Hearing: June 27, 2007 Judgment: December 4, 2008
- Full case name: WIC Radio Ltd and Rafe Mair, Appellants v Kari Simpson, Respondent, with Canadian Civil Liberties Association, British Columbia, Civil Liberties Association and Canadian Newspaper Association, Ad IDEM/Canadian Media Lawyers Association, British Columbia Association of Broadcasters, RTNDA Canada/Association of Electronic Journalists, Canadian Publishers' Council, Magazines Canada, Canadian Association of Journalists and Canadian Journalists for Free Expression (Collectively "Media Coalition"), Interveners
- Ruling: Appeal succeeded

Court membership
- Chief Justice: Beverley McLachlin Puisne Justices: Michel Bastarache, Ian Binnie, Louis LeBel, Marie Deschamps, Morris Fish, Rosalie Abella, Louise Charron, Marshall Rothstein

Reasons given
- Unanimous reasons by: Binnie, William Ian Corneil

= WIC Radio Ltd v Simpson =

Supreme Court of Canada decision

WIC Radio Ltd v Simpson (2008) is a case on appeal from the Court of Appeal for British Columbia to the Supreme Court of Canada on defamation.

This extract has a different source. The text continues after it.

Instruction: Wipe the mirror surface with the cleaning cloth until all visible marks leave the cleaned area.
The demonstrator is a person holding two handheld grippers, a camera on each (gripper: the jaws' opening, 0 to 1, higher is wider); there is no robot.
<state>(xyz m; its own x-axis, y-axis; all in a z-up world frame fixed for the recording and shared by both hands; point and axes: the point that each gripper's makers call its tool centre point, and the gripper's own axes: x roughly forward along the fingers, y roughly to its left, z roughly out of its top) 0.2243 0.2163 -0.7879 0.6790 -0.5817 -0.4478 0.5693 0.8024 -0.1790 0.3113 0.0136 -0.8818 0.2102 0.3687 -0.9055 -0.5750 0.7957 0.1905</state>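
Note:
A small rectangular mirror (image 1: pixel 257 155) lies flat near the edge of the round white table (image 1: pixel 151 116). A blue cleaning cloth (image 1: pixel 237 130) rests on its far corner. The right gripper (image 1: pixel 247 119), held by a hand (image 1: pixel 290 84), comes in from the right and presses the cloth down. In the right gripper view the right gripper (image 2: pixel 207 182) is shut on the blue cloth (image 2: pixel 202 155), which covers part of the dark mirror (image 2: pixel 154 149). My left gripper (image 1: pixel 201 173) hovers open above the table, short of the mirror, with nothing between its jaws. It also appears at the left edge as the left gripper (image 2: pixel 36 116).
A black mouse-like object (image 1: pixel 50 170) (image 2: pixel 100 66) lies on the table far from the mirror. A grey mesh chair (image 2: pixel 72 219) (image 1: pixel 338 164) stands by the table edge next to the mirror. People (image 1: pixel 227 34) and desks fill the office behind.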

After CKNW radio talk show host Rafe Mair broadcast an editorial that compared activist Kari Simpson to Adolf Hitler, the Ku Klux Klan, and former Alabama governor George Wallace, among others, Simpson sued Mair and his employer, WIC Radio Ltd., for defamation.

A 2006 B.C. Court of Appeal decision written by then-justice Mary Southin, concluded that Mair defamed Simpson and could not rely on the defence of fair comment. In 2008, the Supreme Court of Canada ruled that Mair had, in fact, defamed Simpson. However, the Supreme Court used this case to redefine defamation in Canada. Because the old legal test no longer applied, the Supreme Court found for the appellants Mair and WIC Radio Ltd.

The Supreme Court decision was regarded as likely to encourage public commentators to be more brave in criticizing public figures.